What to work on:
Please set down each line of the material exactly.

======== Data shown

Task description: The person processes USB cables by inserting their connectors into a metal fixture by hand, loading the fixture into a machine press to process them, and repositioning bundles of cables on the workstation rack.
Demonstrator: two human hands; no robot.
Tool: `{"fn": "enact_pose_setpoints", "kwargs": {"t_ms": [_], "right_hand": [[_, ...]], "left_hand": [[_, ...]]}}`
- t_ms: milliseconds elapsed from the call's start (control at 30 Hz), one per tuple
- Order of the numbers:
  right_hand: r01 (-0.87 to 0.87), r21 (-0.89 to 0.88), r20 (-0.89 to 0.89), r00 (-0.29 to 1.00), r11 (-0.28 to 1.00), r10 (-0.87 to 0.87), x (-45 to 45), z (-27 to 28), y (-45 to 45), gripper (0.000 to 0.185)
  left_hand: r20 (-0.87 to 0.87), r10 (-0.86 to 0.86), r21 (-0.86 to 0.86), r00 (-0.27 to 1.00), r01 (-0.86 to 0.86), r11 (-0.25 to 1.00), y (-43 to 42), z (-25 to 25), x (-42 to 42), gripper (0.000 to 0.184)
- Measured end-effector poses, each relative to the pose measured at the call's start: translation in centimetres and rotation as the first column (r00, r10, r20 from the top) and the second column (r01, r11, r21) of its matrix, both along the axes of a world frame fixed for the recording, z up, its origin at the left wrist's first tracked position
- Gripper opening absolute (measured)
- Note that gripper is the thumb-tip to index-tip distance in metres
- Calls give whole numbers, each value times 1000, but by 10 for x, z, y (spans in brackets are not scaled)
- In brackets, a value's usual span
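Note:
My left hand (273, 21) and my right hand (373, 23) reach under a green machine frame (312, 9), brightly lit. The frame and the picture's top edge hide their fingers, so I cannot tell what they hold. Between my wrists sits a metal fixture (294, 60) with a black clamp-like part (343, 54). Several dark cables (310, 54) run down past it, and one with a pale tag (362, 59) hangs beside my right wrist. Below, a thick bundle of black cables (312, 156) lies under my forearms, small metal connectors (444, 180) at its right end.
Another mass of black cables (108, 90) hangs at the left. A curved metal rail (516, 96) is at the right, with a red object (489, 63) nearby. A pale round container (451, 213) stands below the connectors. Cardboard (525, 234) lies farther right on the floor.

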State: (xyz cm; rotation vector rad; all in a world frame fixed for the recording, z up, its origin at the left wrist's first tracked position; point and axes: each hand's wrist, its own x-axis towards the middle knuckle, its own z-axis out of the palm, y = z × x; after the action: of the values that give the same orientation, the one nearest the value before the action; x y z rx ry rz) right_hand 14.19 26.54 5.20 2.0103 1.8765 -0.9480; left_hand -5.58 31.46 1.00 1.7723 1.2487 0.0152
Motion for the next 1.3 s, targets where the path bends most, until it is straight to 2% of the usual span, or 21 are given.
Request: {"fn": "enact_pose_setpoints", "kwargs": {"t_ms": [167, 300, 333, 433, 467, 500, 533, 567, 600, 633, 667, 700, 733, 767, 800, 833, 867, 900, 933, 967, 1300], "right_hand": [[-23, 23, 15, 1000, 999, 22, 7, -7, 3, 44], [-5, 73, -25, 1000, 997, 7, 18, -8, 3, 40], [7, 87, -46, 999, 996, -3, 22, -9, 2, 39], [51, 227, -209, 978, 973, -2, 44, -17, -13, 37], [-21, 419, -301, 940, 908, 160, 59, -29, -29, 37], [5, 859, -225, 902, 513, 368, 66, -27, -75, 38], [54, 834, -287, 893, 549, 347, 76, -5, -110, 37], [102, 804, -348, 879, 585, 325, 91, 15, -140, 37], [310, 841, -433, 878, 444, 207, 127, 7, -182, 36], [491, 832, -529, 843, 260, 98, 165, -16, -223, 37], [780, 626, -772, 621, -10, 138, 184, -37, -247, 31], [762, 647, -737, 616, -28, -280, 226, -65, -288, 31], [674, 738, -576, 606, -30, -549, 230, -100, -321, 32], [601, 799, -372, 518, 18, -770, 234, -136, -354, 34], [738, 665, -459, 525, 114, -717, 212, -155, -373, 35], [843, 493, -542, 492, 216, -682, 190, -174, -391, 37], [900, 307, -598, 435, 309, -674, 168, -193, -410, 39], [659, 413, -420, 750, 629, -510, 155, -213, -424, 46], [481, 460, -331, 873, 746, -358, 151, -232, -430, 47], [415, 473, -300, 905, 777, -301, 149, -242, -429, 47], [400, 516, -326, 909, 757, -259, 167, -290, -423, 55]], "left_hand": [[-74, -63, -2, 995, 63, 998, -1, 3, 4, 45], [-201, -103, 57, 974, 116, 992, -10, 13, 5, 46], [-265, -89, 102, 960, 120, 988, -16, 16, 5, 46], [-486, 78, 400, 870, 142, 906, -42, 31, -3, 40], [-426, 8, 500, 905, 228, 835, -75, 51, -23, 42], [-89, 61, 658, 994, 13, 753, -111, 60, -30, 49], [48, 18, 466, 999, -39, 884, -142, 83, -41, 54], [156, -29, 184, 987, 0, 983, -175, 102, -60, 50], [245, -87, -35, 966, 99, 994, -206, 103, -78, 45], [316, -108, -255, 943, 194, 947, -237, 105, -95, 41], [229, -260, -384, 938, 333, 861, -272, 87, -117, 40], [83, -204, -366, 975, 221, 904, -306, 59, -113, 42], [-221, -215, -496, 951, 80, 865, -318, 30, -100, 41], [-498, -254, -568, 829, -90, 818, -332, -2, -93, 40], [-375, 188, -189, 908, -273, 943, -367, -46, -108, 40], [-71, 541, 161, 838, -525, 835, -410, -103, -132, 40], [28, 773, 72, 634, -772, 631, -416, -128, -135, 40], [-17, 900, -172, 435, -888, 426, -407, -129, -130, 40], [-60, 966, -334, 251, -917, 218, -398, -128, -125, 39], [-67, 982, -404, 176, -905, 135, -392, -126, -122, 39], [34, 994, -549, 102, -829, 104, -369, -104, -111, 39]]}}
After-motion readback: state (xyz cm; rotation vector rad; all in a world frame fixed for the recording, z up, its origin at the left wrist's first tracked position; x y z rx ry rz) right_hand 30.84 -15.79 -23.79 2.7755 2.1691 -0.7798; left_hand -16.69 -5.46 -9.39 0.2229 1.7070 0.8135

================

Written solution:
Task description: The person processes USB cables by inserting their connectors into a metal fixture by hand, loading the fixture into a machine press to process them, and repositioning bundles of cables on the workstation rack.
Demonstrator: two human hands; no robot.
Tool: `{"fn": "enact_pose_setpoints", "kwargs": {"t_ms": [_], "right_hand": [[_, ...]], "left_hand": [[_, ...]]}}`
- t_ms: milliseconds elapsed from the call's start (control at 30 Hz), one per tuple
- Order of the numbers:
  right_hand: r01 (-0.87 to 0.87), r21 (-0.89 to 0.88), r20 (-0.89 to 0.89), r00 (-0.29 to 1.00), r11 (-0.28 to 1.00), r10 (-0.87 to 0.87), x (-45 to 45), z (-27 to 28), y (-45 to 45), gripper (0.000 to 0.185)
  left_hand: r20 (-0.87 to 0.87), r10 (-0.86 to 0.86), r21 (-0.86 to 0.86), r00 (-0.27 to 1.00), r01 (-0.86 to 0.86), r11 (-0.25 to 1.00), y (-43 to 42), z (-25 to 25), x (-42 to 42), gripper (0.000 to 0.184)
- Measured end-effector poses, each relative to the pose measured at the call's start: translation in centimetres and rotation as the first column (r00, r10, r20 from the top) and the second column (r01, r11, r21) of its matrix, both along the axes of a world frame fixed for the recording, z up, its origin at the left wrist's first tracked position
- Gripper opening absolute (measured)
- Note that gripper is the thumb-tip to index-tip distance in metres
- Calls give whole numbers, each value times 1000, but by 10 for x, z, y (spans in brackets are not scaled)
- In brackets, a value's usual span
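Note:
My left hand (273, 21) and my right hand (373, 23) reach under a green machine frame (312, 9), brightly lit. The frame and the picture's top edge hide their fingers, so I cannot tell what they hold. Between my wrists sits a metal fixture (294, 60) with a black clamp-like part (343, 54). Several dark cables (310, 54) run down past it, and one with a pale tag (362, 59) hangs beside my right wrist. Below, a thick bundle of black cables (312, 156) lies under my forearms, small metal connectors (444, 180) at its right end.
Another mass of black cables (108, 90) hangs at the left. A curved metal rail (516, 96) is at the right, with a red object (489, 63) nearby. A pale round container (451, 213) stands below the connectors. Cardboard (525, 234) lies farther right on the floor.
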
State: (xyz cm; rotation vector rad; all in a world frame fixed for the recording, z up, its origin at the left wrist's first tracked position; point and axes: each hand's wrist, its own x-axis towards the middle knuckle, its own z-axis out of the palm, y = z × x; after the action: of the values that give the same orientation, the one nearest the value before the action; x y z rx ry rz) right_hand 14.19 26.54 5.20 2.0103 1.8765 -0.9480; left_hand -5.58 31.46 1.00 1.7723 1.2487 0.0152
Motion for the next 1.3 s, targets where the path bends most, until it is straight to 2% of the usual span, or 21 are given.
Request: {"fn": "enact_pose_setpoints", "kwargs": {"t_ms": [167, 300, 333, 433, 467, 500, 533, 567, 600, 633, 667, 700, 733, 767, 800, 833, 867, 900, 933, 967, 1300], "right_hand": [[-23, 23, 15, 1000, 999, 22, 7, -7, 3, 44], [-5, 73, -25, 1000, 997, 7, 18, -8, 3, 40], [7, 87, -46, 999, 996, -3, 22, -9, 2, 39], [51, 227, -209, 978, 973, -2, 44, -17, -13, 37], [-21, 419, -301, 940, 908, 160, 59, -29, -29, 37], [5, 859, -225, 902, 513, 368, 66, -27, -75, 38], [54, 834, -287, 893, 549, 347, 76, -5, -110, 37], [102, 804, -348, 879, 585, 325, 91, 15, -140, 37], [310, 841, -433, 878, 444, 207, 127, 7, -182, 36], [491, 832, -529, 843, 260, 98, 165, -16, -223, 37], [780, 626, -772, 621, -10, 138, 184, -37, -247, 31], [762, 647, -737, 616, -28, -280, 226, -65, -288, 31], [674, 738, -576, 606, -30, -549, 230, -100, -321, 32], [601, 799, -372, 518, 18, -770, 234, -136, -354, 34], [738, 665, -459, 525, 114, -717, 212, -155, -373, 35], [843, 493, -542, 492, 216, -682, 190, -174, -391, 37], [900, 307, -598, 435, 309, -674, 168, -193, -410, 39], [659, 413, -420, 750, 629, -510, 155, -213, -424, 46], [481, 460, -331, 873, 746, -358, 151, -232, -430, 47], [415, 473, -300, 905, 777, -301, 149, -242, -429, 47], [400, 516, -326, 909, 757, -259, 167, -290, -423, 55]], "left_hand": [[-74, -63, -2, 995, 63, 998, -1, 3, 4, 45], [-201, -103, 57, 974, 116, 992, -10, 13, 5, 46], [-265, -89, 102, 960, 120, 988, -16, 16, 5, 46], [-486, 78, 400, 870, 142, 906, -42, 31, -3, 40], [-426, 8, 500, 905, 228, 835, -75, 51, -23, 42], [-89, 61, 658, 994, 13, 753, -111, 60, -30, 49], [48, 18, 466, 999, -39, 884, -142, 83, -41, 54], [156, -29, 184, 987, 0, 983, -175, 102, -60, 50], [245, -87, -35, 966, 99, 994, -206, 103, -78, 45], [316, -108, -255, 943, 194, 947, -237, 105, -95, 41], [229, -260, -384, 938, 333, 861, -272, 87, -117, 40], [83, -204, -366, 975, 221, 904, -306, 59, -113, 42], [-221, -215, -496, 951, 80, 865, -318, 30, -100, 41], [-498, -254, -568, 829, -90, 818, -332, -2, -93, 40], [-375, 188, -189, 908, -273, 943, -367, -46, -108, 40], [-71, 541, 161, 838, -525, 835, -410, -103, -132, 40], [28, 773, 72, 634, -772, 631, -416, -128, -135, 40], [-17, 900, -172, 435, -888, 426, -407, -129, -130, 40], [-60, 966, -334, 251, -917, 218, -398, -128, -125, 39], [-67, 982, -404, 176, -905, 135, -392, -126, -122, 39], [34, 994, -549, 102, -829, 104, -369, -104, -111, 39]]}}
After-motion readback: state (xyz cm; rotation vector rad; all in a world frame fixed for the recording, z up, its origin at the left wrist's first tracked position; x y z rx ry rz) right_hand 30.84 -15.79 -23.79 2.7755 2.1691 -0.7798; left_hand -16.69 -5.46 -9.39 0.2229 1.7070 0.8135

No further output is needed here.